You guys who are charging out the ass for professional hobbyist work and bucking the system makes it hard on those of us work are running a business and going it legit!
Lastly I did a spread sheet using using the data from weddingcost.com and in Ohio I used 8 major cities and the average cost of those 8 for a wedding is $16,017 on the high end, total! The photography came in at $2631.00 with an additional $1480 for digital photos, engagement sessions, albums, prints and even a photo booth! If you combine those that is $4111.00. If you are charging more than that, you are ripping people off! Further if you take a deposit in Ohio you better review the law as you need to comply with 7 points of law in order to do that! (Ohio Administrative Code 109:4-3-07 Deposits. It shall be a deceptive act or practice in connection with a consumer transaction for a supplier to accept a deposit unless the following conditions are met: A through E of this section.) Where I have the problem is people like Lee & Patrick giving bad advice here on stuff like deposits. Instead, find out what consumer laws apply in your state!

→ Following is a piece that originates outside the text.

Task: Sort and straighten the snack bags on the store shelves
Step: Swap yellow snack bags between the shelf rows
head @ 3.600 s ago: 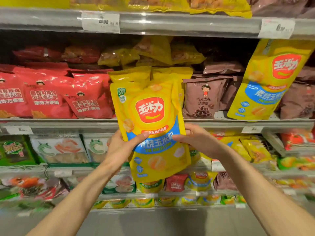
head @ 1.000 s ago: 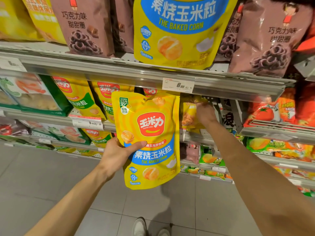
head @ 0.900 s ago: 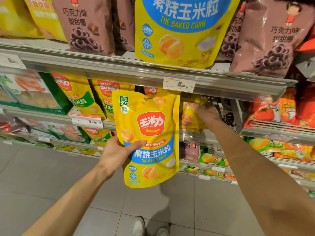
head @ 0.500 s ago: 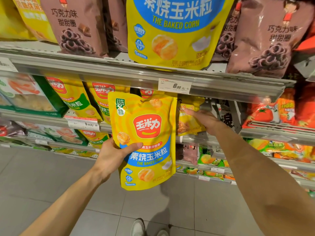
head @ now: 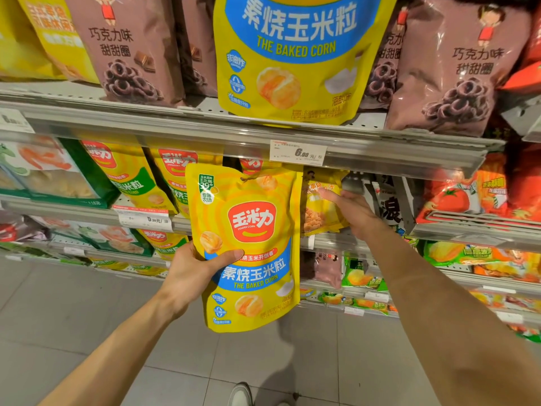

Plus, if you use a contract, which I sincerely hope you do, you better make yourself familiar with ORC 1345.02 Unfair or Deceptive Acts or Practices, ORC 1345.03 Unconscionable Consumer Sales Acts or Practices respectively! (for example… Ohio Revised Code 1345.03 Unconscionable consumer sales acts or practices, including but not limited to, (A)(B)(2)(5) Whether the supplier required the consumer to enter into a consumer transaction on terms the supplier knew were substantially one-sided in favor of the supplier; (6) Whether the supplier knowingly made a misleading statement of opinion on which the consumer was likely to rely to the consumer's detriment;") In, short, play your artist role and hide behind "I'm an artist and I took the image, so I own the copyrights… period!" Operate by that and when you do as the masses and take hundreds of images and only give the client or models a small limited amount, despite your contract that you own the copyrights which is true, you just violated consumer law in Ohio of having a one-side contract and transaction in favor you the supplier… you the photog!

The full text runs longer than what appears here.